Have a wonderful week!

Sunday, June 1, 2014


It's been a few months since I first posted about my recent adventures in art journaling.  I still don't like the phrase "art journaling", and I'm trying to come up with a term I'm more comfortable with.

I am liking this more and more all the time.

The first game changer was the day I added washi tape.

The next game changer was the day I added handmade stamps.  When I carved these tiny houses, I could barely keep from stamping them on every page.

I'm still working on the entire book all at once.  About half of the pages have backgrounds so far.  I usually take one tool or pen or type of paint, and add that to several pages at a time.  I just keep updating everything.  There are spaces to add words later, if I choose.  

This process has led me to be more self aware about my own style and creative habits.   Right now my goal is to be freer with color schemes.  It started out that when I would paint a background, I would tend to choose keep the color scheme of the background as I added patterns and designs.  Lately, I'm more intentional about mixing warm and cool elements.  

I'm also aware now that my canvas creations are more fairly rigid and calculated than I realized.
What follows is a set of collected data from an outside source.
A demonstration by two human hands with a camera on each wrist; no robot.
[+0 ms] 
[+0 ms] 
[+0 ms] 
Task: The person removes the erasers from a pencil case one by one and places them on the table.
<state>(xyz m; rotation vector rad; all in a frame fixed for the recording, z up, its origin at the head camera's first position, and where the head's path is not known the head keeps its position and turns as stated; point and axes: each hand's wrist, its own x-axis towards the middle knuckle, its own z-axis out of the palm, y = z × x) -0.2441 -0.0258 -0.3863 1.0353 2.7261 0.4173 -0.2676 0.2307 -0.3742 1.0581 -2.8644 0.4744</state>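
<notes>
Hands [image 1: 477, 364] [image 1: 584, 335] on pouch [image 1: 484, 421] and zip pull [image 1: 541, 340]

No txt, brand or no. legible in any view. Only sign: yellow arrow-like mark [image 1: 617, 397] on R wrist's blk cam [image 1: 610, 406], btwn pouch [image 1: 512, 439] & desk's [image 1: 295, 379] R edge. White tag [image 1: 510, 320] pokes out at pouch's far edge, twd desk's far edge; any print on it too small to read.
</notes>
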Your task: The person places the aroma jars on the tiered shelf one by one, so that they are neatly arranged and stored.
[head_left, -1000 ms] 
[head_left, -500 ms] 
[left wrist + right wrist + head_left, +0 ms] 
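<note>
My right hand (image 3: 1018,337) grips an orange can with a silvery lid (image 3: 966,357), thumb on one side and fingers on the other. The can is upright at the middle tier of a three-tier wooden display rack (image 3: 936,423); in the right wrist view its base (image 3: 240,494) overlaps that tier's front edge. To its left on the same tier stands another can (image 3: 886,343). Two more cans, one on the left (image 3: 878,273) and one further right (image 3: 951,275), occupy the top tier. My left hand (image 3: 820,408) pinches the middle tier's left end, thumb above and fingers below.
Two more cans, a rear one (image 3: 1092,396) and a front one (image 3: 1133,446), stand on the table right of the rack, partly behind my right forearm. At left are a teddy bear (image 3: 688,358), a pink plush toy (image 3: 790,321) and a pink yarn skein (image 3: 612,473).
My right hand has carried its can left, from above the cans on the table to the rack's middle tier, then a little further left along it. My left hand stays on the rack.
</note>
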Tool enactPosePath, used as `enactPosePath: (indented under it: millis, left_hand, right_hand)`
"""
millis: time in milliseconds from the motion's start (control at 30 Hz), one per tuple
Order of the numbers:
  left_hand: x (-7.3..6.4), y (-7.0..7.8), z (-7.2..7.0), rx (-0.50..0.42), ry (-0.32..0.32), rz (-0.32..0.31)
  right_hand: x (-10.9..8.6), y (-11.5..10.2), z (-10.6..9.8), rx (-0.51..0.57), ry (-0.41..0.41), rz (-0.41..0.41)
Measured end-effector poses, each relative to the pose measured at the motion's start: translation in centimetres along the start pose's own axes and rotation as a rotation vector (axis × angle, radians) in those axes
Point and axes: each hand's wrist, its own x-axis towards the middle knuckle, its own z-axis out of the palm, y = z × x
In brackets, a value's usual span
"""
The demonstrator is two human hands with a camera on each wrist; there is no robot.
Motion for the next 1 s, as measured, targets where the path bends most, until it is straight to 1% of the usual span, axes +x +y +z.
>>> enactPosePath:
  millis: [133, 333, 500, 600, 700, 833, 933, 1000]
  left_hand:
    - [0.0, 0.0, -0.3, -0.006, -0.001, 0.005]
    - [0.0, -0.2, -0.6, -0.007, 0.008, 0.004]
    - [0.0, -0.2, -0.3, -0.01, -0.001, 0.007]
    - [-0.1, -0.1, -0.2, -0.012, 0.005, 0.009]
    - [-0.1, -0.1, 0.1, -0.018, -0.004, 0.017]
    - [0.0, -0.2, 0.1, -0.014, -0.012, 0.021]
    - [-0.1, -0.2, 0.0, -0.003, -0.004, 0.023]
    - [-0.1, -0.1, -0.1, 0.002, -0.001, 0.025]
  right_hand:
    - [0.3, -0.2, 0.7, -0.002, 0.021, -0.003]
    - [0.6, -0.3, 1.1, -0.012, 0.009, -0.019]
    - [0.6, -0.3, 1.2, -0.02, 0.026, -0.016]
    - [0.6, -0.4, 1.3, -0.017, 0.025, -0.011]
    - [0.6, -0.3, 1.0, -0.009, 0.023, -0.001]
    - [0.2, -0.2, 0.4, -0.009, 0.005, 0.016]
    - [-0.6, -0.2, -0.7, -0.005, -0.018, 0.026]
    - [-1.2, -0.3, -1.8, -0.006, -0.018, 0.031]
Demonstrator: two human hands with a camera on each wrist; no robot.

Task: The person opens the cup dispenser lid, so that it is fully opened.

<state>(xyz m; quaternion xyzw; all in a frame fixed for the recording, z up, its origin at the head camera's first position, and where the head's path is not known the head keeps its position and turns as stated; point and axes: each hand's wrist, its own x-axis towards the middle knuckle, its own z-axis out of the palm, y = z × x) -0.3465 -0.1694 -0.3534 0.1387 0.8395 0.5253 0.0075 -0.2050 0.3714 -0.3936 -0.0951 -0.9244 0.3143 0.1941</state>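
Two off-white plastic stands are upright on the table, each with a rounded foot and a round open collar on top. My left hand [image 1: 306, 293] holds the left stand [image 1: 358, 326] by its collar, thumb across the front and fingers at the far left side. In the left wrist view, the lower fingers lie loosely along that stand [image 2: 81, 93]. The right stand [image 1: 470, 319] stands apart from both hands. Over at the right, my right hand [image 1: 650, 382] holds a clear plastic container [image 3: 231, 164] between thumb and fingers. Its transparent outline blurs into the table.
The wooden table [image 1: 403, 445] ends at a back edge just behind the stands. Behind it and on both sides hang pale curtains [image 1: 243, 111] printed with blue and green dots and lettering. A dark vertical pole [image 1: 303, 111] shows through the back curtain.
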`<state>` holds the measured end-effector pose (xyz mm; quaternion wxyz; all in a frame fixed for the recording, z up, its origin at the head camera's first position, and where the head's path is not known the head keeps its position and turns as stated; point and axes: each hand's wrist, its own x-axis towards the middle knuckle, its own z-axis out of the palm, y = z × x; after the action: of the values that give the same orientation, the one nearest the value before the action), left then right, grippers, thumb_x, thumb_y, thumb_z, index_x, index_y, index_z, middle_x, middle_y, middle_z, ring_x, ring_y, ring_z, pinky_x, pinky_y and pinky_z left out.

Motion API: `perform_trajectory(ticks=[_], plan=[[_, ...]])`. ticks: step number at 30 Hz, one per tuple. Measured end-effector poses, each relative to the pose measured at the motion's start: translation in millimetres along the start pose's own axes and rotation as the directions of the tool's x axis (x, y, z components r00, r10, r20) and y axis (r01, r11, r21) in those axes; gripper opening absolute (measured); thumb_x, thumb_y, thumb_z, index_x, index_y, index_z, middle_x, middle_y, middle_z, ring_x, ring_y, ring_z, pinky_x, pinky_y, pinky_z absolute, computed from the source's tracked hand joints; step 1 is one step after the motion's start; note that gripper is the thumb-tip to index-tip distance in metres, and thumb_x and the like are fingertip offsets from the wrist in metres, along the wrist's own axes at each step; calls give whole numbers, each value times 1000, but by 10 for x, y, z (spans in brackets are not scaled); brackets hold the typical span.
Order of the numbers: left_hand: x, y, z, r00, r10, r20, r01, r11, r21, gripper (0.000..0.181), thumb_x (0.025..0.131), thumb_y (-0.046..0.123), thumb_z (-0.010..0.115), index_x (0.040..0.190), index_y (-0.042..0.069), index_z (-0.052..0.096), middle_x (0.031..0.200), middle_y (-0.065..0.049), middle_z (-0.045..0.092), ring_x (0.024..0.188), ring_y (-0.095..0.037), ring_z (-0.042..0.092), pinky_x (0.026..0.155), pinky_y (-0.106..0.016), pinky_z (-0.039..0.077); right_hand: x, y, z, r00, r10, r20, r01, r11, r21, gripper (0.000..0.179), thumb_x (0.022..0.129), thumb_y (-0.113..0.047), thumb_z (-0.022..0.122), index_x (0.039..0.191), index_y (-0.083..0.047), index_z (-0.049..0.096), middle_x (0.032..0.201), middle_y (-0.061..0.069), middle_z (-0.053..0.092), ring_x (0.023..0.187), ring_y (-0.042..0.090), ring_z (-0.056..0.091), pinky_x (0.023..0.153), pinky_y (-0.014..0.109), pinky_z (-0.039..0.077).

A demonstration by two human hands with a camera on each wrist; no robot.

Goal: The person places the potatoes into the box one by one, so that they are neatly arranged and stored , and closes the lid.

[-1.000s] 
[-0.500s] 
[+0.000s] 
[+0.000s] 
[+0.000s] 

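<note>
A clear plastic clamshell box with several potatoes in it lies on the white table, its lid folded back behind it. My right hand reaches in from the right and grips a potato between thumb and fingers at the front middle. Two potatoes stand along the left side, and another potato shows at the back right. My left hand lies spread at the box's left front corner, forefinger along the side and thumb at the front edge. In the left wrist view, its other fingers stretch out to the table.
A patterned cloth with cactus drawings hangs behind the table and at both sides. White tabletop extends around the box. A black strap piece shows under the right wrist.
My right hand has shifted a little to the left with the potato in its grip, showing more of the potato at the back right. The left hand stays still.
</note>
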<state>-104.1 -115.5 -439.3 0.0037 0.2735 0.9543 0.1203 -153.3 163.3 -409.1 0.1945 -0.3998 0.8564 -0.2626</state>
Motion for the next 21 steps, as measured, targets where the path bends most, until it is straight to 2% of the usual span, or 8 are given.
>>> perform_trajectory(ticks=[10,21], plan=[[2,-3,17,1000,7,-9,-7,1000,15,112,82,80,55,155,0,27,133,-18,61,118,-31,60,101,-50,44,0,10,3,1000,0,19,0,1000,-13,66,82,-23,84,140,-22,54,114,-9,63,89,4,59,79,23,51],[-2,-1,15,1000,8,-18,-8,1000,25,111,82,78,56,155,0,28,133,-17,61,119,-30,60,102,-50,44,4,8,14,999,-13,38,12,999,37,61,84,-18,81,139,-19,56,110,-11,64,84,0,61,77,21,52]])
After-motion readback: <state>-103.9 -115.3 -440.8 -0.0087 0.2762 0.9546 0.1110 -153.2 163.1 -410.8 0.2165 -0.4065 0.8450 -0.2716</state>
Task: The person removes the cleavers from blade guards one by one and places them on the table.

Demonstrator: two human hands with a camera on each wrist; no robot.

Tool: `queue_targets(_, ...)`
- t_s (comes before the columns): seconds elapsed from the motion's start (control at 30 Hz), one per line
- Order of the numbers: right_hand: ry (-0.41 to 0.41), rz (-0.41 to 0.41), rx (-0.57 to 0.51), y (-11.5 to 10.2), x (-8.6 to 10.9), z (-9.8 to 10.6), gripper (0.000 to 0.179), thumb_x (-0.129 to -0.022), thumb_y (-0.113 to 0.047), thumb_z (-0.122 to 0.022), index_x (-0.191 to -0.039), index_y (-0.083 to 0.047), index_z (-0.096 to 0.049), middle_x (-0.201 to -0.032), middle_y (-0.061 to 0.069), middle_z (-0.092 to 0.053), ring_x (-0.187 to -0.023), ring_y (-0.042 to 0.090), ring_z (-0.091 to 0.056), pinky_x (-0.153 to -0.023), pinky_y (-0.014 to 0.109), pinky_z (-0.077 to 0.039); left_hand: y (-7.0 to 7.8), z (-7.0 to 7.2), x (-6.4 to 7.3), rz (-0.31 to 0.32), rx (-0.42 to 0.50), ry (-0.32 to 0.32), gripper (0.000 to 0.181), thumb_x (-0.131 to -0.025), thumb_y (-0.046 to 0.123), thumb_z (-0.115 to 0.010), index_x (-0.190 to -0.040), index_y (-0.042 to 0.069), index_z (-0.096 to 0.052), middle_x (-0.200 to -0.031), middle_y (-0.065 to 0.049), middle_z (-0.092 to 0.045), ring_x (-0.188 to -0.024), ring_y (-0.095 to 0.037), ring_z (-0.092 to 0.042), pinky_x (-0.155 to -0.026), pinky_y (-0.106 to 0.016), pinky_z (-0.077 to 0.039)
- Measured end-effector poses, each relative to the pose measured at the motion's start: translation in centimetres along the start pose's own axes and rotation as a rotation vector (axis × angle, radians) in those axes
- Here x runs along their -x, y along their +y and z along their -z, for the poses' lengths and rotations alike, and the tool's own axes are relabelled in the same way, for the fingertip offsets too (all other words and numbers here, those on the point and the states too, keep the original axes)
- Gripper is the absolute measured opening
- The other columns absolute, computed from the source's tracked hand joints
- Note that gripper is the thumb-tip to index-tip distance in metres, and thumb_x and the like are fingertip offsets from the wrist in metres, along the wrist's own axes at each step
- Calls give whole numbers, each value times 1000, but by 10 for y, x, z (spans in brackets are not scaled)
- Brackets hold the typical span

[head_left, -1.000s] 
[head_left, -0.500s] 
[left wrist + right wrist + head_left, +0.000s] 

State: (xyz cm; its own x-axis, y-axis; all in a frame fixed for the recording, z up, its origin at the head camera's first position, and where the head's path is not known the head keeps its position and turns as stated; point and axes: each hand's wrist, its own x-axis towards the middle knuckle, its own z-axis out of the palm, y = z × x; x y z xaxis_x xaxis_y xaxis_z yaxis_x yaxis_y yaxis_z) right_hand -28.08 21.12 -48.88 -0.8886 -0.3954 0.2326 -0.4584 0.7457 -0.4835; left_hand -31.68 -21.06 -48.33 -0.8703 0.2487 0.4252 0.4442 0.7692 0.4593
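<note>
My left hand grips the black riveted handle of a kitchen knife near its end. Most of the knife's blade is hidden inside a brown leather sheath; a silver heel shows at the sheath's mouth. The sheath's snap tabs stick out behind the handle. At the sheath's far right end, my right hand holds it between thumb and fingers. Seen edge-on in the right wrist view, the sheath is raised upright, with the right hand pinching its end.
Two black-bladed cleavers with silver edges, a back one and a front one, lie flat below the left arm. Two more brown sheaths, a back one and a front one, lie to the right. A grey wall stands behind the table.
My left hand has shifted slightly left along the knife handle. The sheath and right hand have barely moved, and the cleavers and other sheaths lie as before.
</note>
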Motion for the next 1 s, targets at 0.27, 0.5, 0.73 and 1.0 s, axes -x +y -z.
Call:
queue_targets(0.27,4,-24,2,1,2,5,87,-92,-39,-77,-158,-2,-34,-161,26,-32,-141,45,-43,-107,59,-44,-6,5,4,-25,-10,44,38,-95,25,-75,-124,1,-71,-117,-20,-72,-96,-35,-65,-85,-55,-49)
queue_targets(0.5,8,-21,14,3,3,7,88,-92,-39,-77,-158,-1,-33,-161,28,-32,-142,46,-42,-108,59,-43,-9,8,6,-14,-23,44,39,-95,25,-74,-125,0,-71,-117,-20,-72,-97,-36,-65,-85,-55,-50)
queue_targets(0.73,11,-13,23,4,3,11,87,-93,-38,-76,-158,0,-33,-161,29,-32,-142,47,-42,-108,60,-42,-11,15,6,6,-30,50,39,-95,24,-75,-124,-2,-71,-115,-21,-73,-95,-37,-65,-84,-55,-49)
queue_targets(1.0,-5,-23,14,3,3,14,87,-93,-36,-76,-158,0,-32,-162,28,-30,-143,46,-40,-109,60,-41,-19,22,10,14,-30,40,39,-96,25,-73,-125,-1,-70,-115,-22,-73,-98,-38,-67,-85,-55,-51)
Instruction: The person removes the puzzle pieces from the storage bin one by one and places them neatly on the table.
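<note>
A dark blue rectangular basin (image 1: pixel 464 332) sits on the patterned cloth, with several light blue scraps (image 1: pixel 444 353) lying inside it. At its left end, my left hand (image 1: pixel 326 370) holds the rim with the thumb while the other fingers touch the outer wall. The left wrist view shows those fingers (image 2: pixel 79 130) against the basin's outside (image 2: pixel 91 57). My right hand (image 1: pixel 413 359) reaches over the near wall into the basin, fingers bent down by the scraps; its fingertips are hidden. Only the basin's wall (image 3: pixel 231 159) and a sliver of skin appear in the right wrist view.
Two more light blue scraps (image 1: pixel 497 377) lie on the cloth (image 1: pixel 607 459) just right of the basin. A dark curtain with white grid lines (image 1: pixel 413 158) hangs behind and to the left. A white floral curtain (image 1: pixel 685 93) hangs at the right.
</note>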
Here, I have no expectations, and nothing is a mistake.  There is not a picture in my head about what the final product might look like.  I mix inks and paints and paint markers and delight in whatever the result turns out to be.  Words are from my stream of consciousness.  

Today I made some stamps out of bottle caps, and I like how the white pigment ink was just a little bit smeary, and how the edge of the bottle cap made an unintentional speckled semi-border.

And I wrote something for myself because I had a bit of a worry that looking at so many journals would make mine feel derivative.  And then I realized that the important part of it is to get into the mental space where I'm just creating - and within that space, "where I am not planning anything at all", there is no room for anything but authenticity.  It's probably similar to meditiation.  It definitely calms me, and that could be why I seek opportunities to keep at it - to keep adding new colors and shapes and layers - to keep tinkering with different media - to keep creating.

Saturday, May 31, 2014

downtown franklin goodness

Pictured below - just a sampling of the vintage/antique/artsy goodness of a Saturday trip through the shops on Jefferson Street in downtown Franklin, Indiana*.  I'd been through a few before, but taking in all of them on one day (with Heather K.) was fun and creatively inspiring.  I think this needs to become a seasonal visit!

*All of the shops were awesome in their own way, but the link only mentions a few. If you go, I can't stress enough the coolness of A Bird in the Hand and Vintage Whimsy - they skew toward midcentury quirkiness. We stayed in those shops the longest, for good reason!

Monday, May 26, 2014

water balloon dart painting, part two

Two years ago, I put together a water balloon dart painting for my niece Katie's graduation party. I really wanted my niece Gretchen to have the same experience. Here's how it happened.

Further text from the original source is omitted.